» The task
Write out the stretch of lines below that begins at the line with "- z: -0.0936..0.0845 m" and ends at the line with "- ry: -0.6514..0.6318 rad", including both, exactly as given and nothing more.

» Information shown

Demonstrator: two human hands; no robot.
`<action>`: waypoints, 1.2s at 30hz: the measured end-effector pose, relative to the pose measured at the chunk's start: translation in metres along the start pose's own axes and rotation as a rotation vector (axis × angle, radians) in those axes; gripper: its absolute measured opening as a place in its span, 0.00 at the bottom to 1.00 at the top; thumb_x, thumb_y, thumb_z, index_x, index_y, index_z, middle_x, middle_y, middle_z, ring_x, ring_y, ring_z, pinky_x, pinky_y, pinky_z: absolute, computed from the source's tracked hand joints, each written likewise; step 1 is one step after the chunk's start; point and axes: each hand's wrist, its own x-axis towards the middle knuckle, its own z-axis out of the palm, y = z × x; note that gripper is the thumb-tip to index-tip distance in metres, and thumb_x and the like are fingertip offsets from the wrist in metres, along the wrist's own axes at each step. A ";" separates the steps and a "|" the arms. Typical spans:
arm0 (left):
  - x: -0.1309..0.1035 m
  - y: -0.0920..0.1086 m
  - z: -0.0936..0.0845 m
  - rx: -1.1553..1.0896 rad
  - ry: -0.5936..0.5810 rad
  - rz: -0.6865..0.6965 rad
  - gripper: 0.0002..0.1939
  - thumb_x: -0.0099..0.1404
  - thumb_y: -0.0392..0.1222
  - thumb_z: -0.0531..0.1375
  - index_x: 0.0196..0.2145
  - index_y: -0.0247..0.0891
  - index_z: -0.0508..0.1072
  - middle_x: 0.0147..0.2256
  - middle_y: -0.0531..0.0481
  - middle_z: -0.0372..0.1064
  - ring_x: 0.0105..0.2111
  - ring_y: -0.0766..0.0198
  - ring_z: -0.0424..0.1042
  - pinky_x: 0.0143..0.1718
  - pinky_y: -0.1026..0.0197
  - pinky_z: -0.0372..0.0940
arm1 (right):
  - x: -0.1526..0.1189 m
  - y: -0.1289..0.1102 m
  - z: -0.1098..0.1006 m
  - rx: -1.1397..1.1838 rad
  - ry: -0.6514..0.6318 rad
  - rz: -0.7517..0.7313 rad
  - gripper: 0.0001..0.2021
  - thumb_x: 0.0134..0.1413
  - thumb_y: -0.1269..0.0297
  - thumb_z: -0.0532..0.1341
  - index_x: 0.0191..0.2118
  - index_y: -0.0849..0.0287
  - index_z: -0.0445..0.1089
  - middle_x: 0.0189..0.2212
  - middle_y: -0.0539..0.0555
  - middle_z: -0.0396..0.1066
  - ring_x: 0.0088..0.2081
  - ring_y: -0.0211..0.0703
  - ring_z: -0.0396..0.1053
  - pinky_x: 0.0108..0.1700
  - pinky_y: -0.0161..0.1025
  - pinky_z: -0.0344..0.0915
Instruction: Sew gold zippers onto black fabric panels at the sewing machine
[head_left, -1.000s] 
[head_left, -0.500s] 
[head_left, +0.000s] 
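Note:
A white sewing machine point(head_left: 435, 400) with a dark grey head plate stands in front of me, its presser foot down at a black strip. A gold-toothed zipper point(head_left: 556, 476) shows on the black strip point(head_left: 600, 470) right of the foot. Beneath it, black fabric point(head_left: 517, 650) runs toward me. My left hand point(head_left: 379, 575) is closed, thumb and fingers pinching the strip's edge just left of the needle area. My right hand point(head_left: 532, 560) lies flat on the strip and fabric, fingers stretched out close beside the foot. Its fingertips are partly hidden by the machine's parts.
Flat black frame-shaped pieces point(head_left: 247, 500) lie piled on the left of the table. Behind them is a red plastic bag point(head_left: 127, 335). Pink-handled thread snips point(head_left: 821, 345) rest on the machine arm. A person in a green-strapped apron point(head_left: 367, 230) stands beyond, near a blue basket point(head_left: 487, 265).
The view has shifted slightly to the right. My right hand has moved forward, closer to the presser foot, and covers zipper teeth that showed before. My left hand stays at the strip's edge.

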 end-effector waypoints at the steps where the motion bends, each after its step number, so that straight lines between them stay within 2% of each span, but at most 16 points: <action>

» Answer section
  - z: -0.0936..0.0845 m
  - rx: -1.1553..1.0896 rad
  - ry: -0.5936..0.5810 rad
  - rz: -0.6865..0.6965 rad
  - gripper: 0.0002..0.1939
  - thumb_x: -0.0099..0.1404
  - thumb_y: -0.0392..0.1222
  - thumb_z: -0.0531..0.1375
  - index_x: 0.0196..0.2145
  - index_y: -0.0247..0.0891
  - index_z: -0.0508..0.1072
  - middle_x: 0.0147..0.2256
  - middle_y: -0.0531..0.0481
  - middle_z: -0.0372..0.1064
  - ring_x: 0.0105..0.2111
  - ring_y: -0.0766..0.0198
  - ring_z: -0.0424..0.1042
  - pinky_x: 0.0143..0.1718
  - pinky_y: -0.1026..0.0197
  - pinky_z: -0.0372..0.0940
arm1 (right):
  - x: -0.1526..0.1189 m
  - y: -0.1289..0.1102 m
  - z: -0.1098..0.1006 m
  - rx: -1.1397..1.1838 rad
  - ry: -0.6514..0.6318 rad

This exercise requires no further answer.